Удивительно хороши в этом романе два лица – Христина Федоровна и Нелидов. Нежная женственность первой, душевная глубина второго оставляют незабвенное впечатление. В изображении их душевных состояний г. Ремизов достигает необычайной силы. Это уже что-то большее, чем литература: это обнаженное сердце борется, ликует, скорбит перед нами, оно раскрыто до дна, как в счастливейших своих вдохновениях умеют раскрывать его только великие сердцеведцы.

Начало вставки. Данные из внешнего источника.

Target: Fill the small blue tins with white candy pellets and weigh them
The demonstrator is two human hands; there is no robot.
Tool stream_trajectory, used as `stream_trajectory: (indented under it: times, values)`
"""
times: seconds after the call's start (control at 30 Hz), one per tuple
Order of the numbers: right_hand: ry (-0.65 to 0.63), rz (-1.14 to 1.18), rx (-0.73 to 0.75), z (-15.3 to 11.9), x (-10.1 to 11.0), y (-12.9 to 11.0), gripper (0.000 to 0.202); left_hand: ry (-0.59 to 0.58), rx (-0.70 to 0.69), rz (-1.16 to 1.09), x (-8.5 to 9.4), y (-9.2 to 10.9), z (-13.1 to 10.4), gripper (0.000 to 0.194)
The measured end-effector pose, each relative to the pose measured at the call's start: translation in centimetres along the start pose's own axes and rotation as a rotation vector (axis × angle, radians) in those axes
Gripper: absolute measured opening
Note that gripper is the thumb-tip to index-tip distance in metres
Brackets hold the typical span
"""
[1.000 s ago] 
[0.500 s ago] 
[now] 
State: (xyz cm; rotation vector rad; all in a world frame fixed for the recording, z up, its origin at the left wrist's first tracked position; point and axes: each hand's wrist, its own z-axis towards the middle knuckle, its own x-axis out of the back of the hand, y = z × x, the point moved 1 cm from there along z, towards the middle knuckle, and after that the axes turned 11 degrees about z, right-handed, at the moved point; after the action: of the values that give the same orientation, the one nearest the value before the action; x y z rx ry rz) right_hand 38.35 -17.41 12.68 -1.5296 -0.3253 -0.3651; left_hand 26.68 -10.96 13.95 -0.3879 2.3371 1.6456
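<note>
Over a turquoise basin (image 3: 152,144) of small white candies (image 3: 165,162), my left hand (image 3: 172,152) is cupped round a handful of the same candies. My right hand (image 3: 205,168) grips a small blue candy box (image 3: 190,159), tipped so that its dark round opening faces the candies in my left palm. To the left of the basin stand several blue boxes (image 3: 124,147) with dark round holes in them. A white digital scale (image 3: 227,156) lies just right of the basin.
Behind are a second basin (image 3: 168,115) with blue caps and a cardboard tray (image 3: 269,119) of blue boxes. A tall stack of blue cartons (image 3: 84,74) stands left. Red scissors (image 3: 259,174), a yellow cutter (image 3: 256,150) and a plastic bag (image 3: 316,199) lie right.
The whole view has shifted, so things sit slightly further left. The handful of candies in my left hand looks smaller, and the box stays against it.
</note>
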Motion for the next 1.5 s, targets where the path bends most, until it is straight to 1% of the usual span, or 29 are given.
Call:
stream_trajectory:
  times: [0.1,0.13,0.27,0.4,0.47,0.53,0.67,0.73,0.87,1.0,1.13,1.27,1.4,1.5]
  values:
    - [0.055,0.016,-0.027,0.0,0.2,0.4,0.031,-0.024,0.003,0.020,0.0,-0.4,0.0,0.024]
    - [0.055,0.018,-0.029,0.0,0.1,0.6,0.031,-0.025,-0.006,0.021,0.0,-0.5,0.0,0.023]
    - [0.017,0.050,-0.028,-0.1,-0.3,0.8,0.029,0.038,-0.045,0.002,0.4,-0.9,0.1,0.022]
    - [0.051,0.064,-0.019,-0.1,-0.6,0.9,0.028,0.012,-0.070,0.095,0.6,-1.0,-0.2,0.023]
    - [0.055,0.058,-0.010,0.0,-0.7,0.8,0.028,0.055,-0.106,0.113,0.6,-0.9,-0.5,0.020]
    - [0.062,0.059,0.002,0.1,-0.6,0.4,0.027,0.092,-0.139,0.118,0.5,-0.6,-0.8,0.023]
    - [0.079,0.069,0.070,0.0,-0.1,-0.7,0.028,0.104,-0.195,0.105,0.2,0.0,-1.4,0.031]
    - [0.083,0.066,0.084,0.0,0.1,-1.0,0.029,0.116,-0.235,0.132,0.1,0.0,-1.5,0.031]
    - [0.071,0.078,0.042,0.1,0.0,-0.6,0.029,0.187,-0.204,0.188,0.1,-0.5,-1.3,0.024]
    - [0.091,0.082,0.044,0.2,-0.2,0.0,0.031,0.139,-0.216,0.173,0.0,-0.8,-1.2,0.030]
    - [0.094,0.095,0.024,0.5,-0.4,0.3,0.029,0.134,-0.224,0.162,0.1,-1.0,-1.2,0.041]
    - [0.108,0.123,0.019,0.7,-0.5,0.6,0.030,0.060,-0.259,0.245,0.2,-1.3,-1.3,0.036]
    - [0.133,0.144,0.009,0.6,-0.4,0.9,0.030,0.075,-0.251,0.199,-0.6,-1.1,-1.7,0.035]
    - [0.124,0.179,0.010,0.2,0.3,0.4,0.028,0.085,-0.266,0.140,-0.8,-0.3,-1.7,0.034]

Мы думаем, что А. Ремизов, при всей странности своей манеры, ‒ большое дарование и одна из лучших надежд нашей современной литературы. Он стал печатать недавно, и его еще мало знают. Необычность его формы отпугивает читателя. Но и читатель привыкнет к этому своеобразию, и художник, работая и созревая, придет к большей простоте; тогда яснее будут видны и глубина содержания, и недюжинная художественная сила, которыми отмечено все, что пишет г. Ремизов. Если вспомнить, что, рядом с мрачными образами своих романов («Пруд», «Часы»), он создал лучезарные, бесконечно-поэтические образы «Посолони», что он глубже всех наших художников проник в дух народного мифа и тайны языка, то наше предсказание не покажется преувеличенным. Залогом истинного, оригинального дарования

770


является уже то, что г. Ремизов неуклонно идет своим путем, странным и непонятным большинству, и владея, как немногие, искусством реалистического рассказа (что доказывают многие отдельные сцены в его произведениях), не поддается соблазну сойти на этот торный путь и пожинать дешевые лавры. Карьера г. Ремизова до известной степени напоминает карьеру Беклина. Люди скорее прощают новизну содержания, чем новизну формы, может быть потому, что содержание они не сразу умеют раскусить: по привычке они узнают в нем старое и, обрадовавшись этой встречи с давно знакомым, принимаются снова самодовольно обсуждать его на все лады, ‒ а форма режет глаз. Хорошо тому художнику, чьи мысль и чувство (и это может быть очень новая мысль и оригинальное чувство) удобно укладываются в традиционные формы; а если перо или кисть ищут инстинктивно новых способов изображения, тогда дорога художника будет терниста, и не скоро ему достигнуть признания.